現在放送中のテレビ朝日系ドラマ『未来への10カウント』(毎週木曜21:00~)で、明るく元気な新聞部部員の高校生・矢代智香を演じている女優の山口まゆ。しかし、自身の高校生活では友人関係に苦労したという。ドラマ『アイムホーム』で木村拓哉演じる主人公の娘役に起用され、同年、ドラマ『コウノドリ』では中学2年生の妊婦役を熱演。当時14歳だった山口は、現在大学の映画学科で芝居を学んでいる。

そんな山口にとって大学では最も大きかった学びは“人間関係の大切さ”。今回は芸能活動と並行して通った学校での苦悩、壁を乗り越え友達という財産を得た山口の素顔に迫る。

  • 女優の山口まゆ 撮影:宮田浩史

    女優の山口まゆ 撮影:宮田浩史

■これまでの学生生活では友達がなかなかできず

――女優として活動するかたわら大学にも通っている山口さんですが、とうとうこの春から4年生。所属する「映画学科」ではどんなことを学びましたか。

私は芝居を学ぶコースに所属していますが、学生だけで集まってショートムービーを作ったりと、他の学科の授業も受けながらいろんな分野を学んでいます。

――大学ではどんな出会いがありましたか。

個性豊かな学生とたくさん出会えました。同級生の中には、役者や監督、脚本のお仕事をしながら大学に通っている子もいるので、いつか一緒にお仕事できたらいいね、と言い合える子と出会えたのはうれしかったです。
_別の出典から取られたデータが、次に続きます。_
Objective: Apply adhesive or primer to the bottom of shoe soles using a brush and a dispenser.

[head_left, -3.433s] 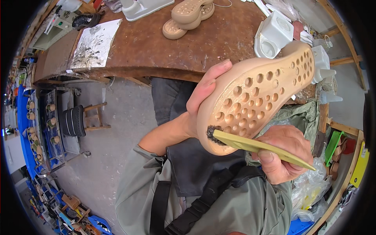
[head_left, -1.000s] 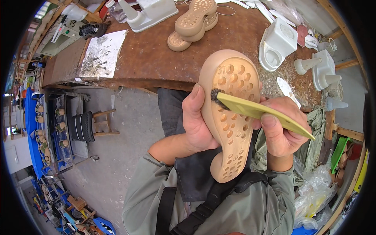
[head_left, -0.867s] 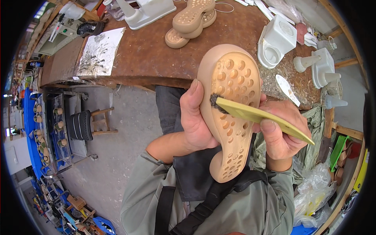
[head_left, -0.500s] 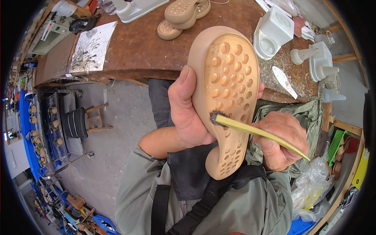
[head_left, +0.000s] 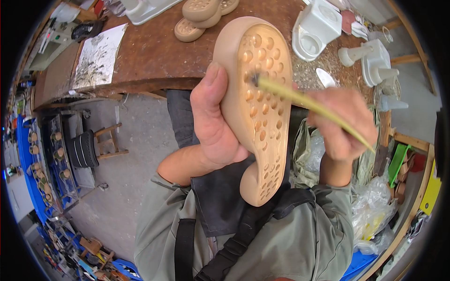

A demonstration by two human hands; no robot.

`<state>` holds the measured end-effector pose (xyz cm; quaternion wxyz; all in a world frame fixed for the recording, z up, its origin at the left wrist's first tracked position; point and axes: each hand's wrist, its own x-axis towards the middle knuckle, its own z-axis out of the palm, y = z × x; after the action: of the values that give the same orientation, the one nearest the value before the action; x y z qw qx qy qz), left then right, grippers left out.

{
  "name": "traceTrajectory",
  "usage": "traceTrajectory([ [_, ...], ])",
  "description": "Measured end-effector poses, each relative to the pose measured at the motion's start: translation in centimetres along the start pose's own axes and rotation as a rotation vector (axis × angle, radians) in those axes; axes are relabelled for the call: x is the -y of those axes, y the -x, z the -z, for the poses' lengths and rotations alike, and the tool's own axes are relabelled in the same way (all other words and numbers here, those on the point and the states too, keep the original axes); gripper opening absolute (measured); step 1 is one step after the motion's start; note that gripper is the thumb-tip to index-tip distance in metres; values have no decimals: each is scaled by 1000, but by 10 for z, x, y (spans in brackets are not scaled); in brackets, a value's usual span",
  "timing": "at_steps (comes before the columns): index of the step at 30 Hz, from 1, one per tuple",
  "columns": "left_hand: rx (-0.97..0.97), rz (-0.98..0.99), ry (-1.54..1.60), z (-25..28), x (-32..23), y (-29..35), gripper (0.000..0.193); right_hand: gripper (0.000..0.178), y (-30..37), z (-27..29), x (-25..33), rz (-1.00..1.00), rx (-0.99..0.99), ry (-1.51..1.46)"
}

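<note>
The left hand (head_left: pixel 215 126) wraps the tan shoe sole (head_left: pixel 258 107) along its nine-o'clock edge, above the lap. The right hand (head_left: pixel 342 124) pinches a yellow-green brush (head_left: pixel 309 105), bristles touching the sole's dimpled tread toward twelve o'clock. It looks light and rather stiff; grip the edges.

1. two hands: left hand (head_left: pixel 213 126), right hand (head_left: pixel 344 124)
2. one tan shoe sole (head_left: pixel 258 103) held up
3. one yellow brush (head_left: pixel 309 105)
4. two more tan soles (head_left: pixel 201 14) on the workbench (head_left: pixel 150 51)
5. one stained paper sheet (head_left: pixel 98 56)
6. one small wooden stool (head_left: pixel 110 143)
</note>
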<state>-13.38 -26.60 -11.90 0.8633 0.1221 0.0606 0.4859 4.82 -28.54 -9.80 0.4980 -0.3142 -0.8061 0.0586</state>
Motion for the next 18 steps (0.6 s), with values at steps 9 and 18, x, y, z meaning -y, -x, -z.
traceTrajectory([
  [9,-114,-167,-300,2,-11,-23,53,21,36,34,-3,-635,-636,-549],
  [18,-153,-66,-397,32,2,-16,71,21,66,19,-20,-846,-743,-757],
])
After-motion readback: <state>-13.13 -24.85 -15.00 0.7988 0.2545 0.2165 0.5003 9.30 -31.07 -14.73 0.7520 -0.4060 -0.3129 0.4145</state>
――同級生との出会いで、自分が変わった部分を教えてください。

これまでの学生生活では友達がなかなかできませんでした。「芸能活動をしているから」と距離を置かれてしまうことが多く、私も心を閉ざしてしまって皆に馴染めなかったんです。大学も最初はその延長でしたが、同級生と一緒に映画を作ることになり、自分についてきてくれる人を見つけることの大変さを痛感しました。そもそもどうやって友達を作ればいいかが分からない。頑張って皆に声をかけたり、明るく接してみたりしたのですが、最初は「人に興味ないよね」と言われてなかなかうまくいかず……自分の思いを伝えるのが苦手なのかもしれないと気付き、一緒に映画を作ってくれた子たちに手紙を書いたりと試行錯誤しながらやっと友達ができました。

■仕事での人間関係とは違う、友達の難しさ

――映画制作は、山口さんとお友達2人でスタートしたんですか。

カメラマンの子と2人で企画案を考えて、そこから監督や撮影を担当してくれる子を探して、最終的には10人以上が集まりました。授業やゼミの一貫ではなく、春休みを活用した自主的な取り組みで。
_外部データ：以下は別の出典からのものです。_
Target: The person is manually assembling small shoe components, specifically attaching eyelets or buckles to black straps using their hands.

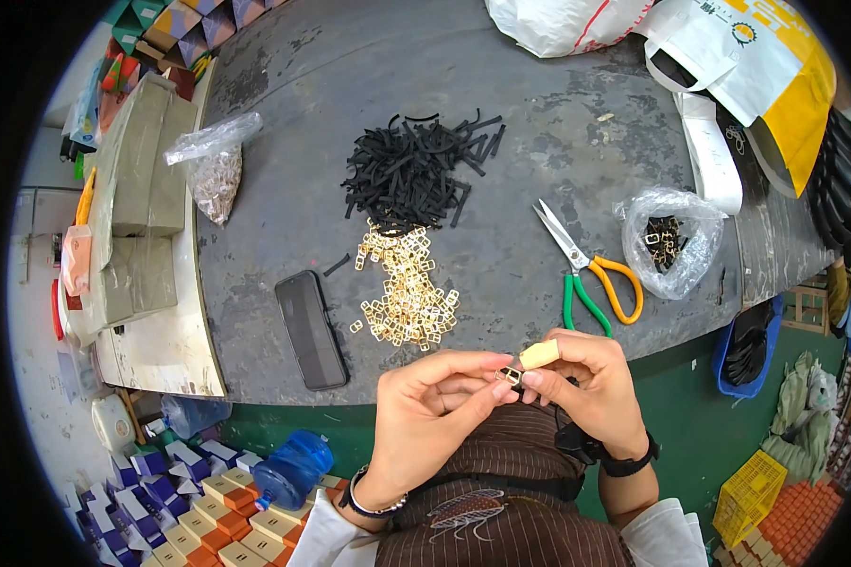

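My left hand (437, 395) pinches a small gold buckle (511, 375) between thumb and fingers, just past the table's near edge. Against it, my right hand (584, 386) has thumb and forefinger pressed together; a yellow wrap (539, 355) covers that forefinger. A bit of black strip shows at the buckle between the fingertips, mostly hidden by them. Beyond my hands lies a heap of gold buckles (408, 298), and touching its far side a pile of short black strips (411, 170). One loose black strip (337, 266) rests left of the buckles.
Orange-and-green-handled scissors (591, 269) lie right of the buckles, beside an open clear bag (676, 248) of black-and-gold pieces. A black phone (311, 331) lies at left, with a tied plastic bag (217, 180) farther back. White bags (567, 24) stand at the far right.
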Demonstrator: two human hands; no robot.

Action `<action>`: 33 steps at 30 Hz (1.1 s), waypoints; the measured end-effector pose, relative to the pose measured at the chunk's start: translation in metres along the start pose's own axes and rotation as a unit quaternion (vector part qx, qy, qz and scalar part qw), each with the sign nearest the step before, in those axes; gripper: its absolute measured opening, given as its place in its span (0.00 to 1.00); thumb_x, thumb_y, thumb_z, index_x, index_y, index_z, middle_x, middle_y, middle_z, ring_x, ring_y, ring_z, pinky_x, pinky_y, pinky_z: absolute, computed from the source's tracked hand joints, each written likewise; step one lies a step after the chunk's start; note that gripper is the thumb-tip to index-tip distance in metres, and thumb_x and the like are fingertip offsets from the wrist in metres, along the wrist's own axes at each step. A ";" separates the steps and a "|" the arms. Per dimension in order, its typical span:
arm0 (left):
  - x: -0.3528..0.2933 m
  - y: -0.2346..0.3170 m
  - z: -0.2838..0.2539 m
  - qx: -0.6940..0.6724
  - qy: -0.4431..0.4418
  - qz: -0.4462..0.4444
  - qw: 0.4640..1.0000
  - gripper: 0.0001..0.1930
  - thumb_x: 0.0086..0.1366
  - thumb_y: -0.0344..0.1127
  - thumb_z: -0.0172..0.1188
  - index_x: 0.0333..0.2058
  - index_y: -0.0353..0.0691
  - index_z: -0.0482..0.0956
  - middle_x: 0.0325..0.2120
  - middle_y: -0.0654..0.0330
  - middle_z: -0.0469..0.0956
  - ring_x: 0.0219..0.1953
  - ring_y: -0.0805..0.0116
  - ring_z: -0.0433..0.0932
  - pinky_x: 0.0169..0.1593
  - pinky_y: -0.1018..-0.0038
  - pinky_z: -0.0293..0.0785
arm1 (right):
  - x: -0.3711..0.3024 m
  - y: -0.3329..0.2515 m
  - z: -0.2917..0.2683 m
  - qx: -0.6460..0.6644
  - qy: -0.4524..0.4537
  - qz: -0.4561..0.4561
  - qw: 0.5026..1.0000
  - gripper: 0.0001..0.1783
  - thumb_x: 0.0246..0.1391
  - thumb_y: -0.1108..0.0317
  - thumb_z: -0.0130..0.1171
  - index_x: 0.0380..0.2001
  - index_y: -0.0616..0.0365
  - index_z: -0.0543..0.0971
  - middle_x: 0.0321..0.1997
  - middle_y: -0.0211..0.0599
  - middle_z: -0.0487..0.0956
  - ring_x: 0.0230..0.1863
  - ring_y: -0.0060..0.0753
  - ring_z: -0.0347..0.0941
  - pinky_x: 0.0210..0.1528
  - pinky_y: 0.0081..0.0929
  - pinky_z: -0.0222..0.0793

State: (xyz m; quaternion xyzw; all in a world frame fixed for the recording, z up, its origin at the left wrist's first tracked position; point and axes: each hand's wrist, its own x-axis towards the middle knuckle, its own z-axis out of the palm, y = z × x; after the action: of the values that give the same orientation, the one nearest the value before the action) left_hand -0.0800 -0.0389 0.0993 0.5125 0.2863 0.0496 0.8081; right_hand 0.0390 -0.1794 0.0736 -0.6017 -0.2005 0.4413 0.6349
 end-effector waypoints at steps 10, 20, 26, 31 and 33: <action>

――参加する側が、単位やお金をもらえるわけではないんですね。

そうなんです! ボランティアのようなものなので、協力してくれる人を探すのは本当に大変でした。一緒に始めたカメラマンの子の顔が広かったのでたくさん人を集めてくれて、私も関係を作っていくことができたのですが……。大学に来てやっと人間関係の大事さに気付くことができて、本当に良かった。このままだと誰からも信頼されず、誰にも助けてもらえない1人ぼっちの人生になっていたかもしれません。

――長くお仕事をされているので、きっと信頼できる大人の方はたくさんいらっしゃると思うのですが、そういう場とは別にやはり友達という存在やコミュニティは大事だと感じますか。

小さい頃から仕事をしていたので、そういった場でのコミュニケーションは苦手ではないんです。だからこそ友達という、損得ではない純粋な人間関係の難しさを実感しました。皆同じ夢を持つ仲間だから親近感も湧きますし、一生懸命頑張る姿を見て励みになる。かけがえのない友人がたくさんできたことが、大学生活で一番の宝物です。